[Jan/2023 | Business] Organizational Physics

  • Four forces: Producing / Stabalizing / Innovating / Unifying
  • Organization – complex adaptive system
    • System Energy Mgmt
    • Success = Sum(Integration / Entropy), Integration – eat energy from system, Entropy – drain energy
    • Example of Entropy: family in divorce have little extra energy for anything else.
    • Company that has high entropy but temporarily get energy from sales – will compound the problem (a bad acquisition / merger)
  •  Happy high achiever – get more energy from each relationship
    • Some entrepreneur feels their business is energy drainer, only wish to sell it later
    • Genius zone – what % of entrepreneur’s time in that
    • I.e. If someone is creative visionary but bogged down in details -> unhappy
  • Four forces: Producing / Stabalizing / Innovating / Unifying
    • Four forces in detail: 
      • Producing = Parts + Shape, verbs: generate / make / transform
      • Innovating = Whole + Shape, verbs: create / entrepreneur / invent
      • Unifying = Whole + Respond, verbs: integrate / harmonize / coalesce
      • Stabalizing = Parts + Respond, verbs: regulate / admin / systemize
    • Parts vs. Whole
      • Parts – Structured & Short-view
      • Whole – Unstructured & Long-view
    • Respond vs. Shape
      • Respond – Process Oriented & Slower Pace
      • Shape – Result Oriented & Faster Pace
  • Example Roles & Personalities
    • Entrepreneur – PsIu
    • CEO
      • PSIu (calculated operator – war-time CEO / ruthless execution)
      • PsIU (visionary to rally bigger team/market, peace-time CEO / form alliances)
    • Implementor – PSiu
    • Sales
      • Salesperson – Psiu
      • Sales Manager – PsiU
      • PSiu – accurate contract / scalable sales process
      • Client relationship manager – pSiU
  • The different personalities are formed by energy management, induced by habits.
  • Management is application of force (i.e. productive/stabalizing/innovative/unifying force).
    • Apply different management forces under different situations.
  • Big P
    • Hammer the nails – high motivation tactical
    • Interactions:
      • OK with S as long as not too much unnecessary barriers
      • Like I’s big picture but don’t like need to refocus / change direction
      • View U as sycophants, but U can overcome obstacles.
  • Big S
    • Planning – Efficiency > Efficacy
    • Interaction
      • Don’t mind producer as long as P follows procedures
      • Distrust I, new ideas causes new works/headaches.

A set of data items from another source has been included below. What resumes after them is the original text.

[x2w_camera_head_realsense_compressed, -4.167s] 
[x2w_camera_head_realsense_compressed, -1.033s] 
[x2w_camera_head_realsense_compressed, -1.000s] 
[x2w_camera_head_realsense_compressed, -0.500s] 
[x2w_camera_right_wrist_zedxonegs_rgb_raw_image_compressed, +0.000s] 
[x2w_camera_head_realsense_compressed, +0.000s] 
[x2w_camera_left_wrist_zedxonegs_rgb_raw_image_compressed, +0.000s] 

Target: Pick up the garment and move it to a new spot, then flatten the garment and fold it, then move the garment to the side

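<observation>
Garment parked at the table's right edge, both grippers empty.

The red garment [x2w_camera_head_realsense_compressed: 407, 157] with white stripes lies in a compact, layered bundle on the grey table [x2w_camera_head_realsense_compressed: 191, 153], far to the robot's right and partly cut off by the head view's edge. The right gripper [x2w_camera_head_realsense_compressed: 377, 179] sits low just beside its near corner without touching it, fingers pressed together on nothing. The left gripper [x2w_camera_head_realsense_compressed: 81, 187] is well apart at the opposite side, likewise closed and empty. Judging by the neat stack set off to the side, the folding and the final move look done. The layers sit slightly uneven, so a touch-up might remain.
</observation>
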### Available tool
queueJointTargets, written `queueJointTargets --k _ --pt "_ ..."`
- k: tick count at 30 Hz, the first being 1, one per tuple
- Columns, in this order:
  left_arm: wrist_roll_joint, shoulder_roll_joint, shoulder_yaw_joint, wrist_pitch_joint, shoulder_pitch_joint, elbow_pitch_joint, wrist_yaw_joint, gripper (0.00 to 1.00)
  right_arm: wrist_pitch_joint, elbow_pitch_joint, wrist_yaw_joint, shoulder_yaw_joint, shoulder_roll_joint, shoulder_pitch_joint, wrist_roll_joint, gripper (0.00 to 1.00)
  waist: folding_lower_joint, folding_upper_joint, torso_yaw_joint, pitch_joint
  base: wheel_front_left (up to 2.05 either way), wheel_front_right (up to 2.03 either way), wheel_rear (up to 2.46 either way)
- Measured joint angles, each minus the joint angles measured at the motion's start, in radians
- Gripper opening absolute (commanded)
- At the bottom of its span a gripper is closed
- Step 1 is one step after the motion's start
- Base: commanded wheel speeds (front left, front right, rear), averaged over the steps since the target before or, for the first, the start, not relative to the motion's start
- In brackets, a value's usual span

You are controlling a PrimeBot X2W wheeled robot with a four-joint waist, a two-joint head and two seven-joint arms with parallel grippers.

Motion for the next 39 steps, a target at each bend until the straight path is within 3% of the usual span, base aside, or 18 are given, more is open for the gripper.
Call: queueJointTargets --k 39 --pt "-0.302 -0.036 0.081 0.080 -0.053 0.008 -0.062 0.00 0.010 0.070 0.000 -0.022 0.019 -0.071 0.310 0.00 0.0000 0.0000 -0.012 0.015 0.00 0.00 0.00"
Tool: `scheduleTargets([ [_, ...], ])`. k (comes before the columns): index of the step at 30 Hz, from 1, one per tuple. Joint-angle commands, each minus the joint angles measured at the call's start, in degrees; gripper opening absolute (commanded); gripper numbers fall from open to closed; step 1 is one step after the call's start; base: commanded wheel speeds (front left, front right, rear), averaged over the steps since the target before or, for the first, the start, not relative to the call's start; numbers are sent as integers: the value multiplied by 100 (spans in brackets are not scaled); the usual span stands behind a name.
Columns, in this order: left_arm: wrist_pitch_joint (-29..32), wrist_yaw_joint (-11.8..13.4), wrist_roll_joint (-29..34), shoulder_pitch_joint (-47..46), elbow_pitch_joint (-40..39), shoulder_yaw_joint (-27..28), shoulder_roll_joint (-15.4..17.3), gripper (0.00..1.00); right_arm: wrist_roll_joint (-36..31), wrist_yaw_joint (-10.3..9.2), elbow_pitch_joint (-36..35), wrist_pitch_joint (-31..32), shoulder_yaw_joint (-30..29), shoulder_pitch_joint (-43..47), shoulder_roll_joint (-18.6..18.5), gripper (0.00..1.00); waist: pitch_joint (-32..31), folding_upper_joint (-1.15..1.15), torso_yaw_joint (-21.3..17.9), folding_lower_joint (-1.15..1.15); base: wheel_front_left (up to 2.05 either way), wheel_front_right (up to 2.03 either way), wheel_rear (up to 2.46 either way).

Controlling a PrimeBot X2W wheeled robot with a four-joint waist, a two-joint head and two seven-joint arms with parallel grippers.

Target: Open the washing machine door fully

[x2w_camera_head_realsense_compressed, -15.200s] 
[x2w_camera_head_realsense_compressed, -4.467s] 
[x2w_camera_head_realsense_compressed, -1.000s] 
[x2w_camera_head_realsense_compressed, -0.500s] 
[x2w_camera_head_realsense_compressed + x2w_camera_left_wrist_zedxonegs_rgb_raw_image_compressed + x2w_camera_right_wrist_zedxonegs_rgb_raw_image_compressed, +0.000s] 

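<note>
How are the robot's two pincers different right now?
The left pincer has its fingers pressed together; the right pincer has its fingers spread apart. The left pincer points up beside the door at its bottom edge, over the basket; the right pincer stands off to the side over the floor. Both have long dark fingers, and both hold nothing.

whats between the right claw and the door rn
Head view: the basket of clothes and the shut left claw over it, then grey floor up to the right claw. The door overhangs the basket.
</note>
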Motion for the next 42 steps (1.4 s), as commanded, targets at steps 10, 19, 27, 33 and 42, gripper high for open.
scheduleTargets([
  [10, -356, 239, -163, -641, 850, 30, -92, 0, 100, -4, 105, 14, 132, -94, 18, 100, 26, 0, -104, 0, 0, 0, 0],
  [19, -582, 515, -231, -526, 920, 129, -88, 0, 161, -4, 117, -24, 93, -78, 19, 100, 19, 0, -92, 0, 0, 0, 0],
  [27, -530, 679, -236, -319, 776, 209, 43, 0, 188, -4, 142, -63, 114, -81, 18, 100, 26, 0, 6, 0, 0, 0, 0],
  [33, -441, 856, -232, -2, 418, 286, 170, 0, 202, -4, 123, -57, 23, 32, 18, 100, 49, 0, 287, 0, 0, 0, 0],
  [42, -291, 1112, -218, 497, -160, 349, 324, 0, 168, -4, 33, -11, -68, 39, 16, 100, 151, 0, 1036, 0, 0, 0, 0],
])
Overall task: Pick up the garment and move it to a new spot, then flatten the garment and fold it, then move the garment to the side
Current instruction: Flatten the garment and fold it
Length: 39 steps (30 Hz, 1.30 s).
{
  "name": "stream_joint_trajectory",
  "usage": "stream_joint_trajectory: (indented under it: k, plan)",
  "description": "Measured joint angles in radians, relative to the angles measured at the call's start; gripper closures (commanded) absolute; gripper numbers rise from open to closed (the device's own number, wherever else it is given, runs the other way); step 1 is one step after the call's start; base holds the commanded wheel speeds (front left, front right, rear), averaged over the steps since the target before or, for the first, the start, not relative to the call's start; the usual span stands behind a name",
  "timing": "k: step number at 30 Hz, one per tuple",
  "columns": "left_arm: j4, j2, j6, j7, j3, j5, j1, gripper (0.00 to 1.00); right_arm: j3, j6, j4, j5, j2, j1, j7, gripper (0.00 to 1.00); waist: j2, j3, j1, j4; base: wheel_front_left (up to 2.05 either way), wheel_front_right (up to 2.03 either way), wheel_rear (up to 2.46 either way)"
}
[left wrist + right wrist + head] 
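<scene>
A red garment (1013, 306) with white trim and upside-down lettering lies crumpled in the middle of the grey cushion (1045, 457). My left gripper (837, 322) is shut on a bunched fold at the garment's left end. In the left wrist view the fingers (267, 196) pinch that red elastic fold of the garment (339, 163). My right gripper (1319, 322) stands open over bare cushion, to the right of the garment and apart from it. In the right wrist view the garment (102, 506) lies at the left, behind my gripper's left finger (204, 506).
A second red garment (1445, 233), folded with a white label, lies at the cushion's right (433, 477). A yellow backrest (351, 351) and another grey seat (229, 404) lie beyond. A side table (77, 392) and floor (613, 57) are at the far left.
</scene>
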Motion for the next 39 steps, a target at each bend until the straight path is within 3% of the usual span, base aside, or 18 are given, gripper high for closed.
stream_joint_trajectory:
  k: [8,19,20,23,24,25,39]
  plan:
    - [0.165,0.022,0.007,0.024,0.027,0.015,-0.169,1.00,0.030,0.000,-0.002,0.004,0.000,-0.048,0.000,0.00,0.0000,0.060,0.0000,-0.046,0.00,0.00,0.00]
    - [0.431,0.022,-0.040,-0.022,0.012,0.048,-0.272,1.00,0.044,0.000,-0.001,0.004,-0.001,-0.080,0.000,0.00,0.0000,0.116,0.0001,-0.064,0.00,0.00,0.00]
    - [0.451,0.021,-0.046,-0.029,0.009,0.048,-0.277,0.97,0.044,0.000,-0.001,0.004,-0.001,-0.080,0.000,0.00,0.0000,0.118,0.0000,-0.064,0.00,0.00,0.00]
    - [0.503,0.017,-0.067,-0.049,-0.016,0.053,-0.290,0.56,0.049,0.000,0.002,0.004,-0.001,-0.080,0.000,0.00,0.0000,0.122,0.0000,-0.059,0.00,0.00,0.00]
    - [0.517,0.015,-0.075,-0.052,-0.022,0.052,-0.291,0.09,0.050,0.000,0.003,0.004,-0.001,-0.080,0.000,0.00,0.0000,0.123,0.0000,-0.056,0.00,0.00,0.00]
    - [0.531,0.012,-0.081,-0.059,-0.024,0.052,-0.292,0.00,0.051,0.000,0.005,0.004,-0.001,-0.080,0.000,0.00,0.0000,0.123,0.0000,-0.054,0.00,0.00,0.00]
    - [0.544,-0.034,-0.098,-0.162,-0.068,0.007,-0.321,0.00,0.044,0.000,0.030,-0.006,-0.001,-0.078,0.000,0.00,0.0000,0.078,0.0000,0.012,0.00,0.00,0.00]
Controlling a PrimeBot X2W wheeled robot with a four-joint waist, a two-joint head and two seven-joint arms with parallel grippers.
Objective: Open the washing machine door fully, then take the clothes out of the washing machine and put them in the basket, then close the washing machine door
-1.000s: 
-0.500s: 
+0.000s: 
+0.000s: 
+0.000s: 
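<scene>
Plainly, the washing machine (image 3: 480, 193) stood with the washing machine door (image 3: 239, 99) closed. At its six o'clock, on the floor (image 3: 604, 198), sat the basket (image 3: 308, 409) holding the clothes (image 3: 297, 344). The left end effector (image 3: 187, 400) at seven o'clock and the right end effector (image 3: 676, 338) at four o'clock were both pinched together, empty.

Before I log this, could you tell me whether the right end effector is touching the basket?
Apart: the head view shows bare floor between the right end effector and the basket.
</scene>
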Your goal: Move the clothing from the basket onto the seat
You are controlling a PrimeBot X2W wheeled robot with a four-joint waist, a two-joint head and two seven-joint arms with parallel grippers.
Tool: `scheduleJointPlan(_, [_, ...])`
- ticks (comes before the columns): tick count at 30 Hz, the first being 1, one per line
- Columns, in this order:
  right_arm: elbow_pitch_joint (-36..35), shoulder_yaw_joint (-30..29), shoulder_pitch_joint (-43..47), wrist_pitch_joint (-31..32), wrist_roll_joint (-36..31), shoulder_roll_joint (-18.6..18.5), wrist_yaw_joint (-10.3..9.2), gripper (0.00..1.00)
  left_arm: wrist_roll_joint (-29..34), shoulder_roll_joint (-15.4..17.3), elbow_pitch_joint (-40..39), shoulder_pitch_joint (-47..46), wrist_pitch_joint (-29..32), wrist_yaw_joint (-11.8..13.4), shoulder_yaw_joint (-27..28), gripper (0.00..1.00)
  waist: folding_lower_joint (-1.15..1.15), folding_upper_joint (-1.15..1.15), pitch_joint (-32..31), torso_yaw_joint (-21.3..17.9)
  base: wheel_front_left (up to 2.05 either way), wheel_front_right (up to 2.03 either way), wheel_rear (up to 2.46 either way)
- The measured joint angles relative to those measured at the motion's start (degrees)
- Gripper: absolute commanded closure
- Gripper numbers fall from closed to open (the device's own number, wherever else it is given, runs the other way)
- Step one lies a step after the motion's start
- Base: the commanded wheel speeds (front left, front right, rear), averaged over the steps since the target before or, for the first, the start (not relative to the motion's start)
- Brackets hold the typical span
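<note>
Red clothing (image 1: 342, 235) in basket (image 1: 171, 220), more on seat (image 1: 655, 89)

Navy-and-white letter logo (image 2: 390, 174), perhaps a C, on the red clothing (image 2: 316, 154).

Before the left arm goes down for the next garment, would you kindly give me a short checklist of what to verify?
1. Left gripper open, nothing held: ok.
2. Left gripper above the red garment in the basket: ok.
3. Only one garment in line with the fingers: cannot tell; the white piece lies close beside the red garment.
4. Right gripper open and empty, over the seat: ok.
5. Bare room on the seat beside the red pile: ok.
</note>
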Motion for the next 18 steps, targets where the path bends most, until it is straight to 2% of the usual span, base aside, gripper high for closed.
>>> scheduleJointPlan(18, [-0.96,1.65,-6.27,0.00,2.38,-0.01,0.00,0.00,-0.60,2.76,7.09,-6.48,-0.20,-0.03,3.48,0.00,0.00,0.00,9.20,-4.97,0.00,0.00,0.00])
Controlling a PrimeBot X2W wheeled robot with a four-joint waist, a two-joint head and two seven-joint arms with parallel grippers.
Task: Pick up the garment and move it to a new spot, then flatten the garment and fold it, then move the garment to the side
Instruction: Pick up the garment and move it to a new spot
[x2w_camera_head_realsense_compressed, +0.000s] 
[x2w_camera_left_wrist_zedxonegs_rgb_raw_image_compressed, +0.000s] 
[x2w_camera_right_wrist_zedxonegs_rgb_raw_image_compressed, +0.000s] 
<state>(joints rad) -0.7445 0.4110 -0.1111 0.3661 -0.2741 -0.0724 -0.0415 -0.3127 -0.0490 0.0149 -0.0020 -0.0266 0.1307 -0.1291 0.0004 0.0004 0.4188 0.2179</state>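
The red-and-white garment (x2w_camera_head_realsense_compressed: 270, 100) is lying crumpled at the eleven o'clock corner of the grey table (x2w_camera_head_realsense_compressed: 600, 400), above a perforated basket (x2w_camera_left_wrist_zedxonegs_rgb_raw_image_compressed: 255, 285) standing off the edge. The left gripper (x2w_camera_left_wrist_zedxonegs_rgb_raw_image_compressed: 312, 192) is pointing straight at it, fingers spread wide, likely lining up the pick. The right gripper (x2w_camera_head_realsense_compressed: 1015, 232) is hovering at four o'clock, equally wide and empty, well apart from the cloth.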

      • Try to avoid U, because U need emotional energy.
  • Big I
    • Mad Genius
    • Interaction
    • View other I as competition, appreciate P to execute their vision but sometimes feels P are boring, dislike S who say no a lot, enjoy U
  • Big U
    • Team Builder
    • Smooth things over + feeling the other side
    • On a sales call, P more likely to hear what the client is saying but U can feel what the client is feeling. Build rapport + motivate others.
    • Interaction
      • Get well with other types, but for other Big U compete for political power.
  • Traditionally, Men more likely PsIu while women more likely pSiU
  • Business partner
    • Apple: Steve Jobs (PsIu) + Tim Cook (PSiU)
  • Forms of energy for a business
    • Money – stored energy
    • Resources – other resources
    • Clout – good will / reputation
  • Good companies have ways to extract energy effectively (via its own ecosystem/methodology)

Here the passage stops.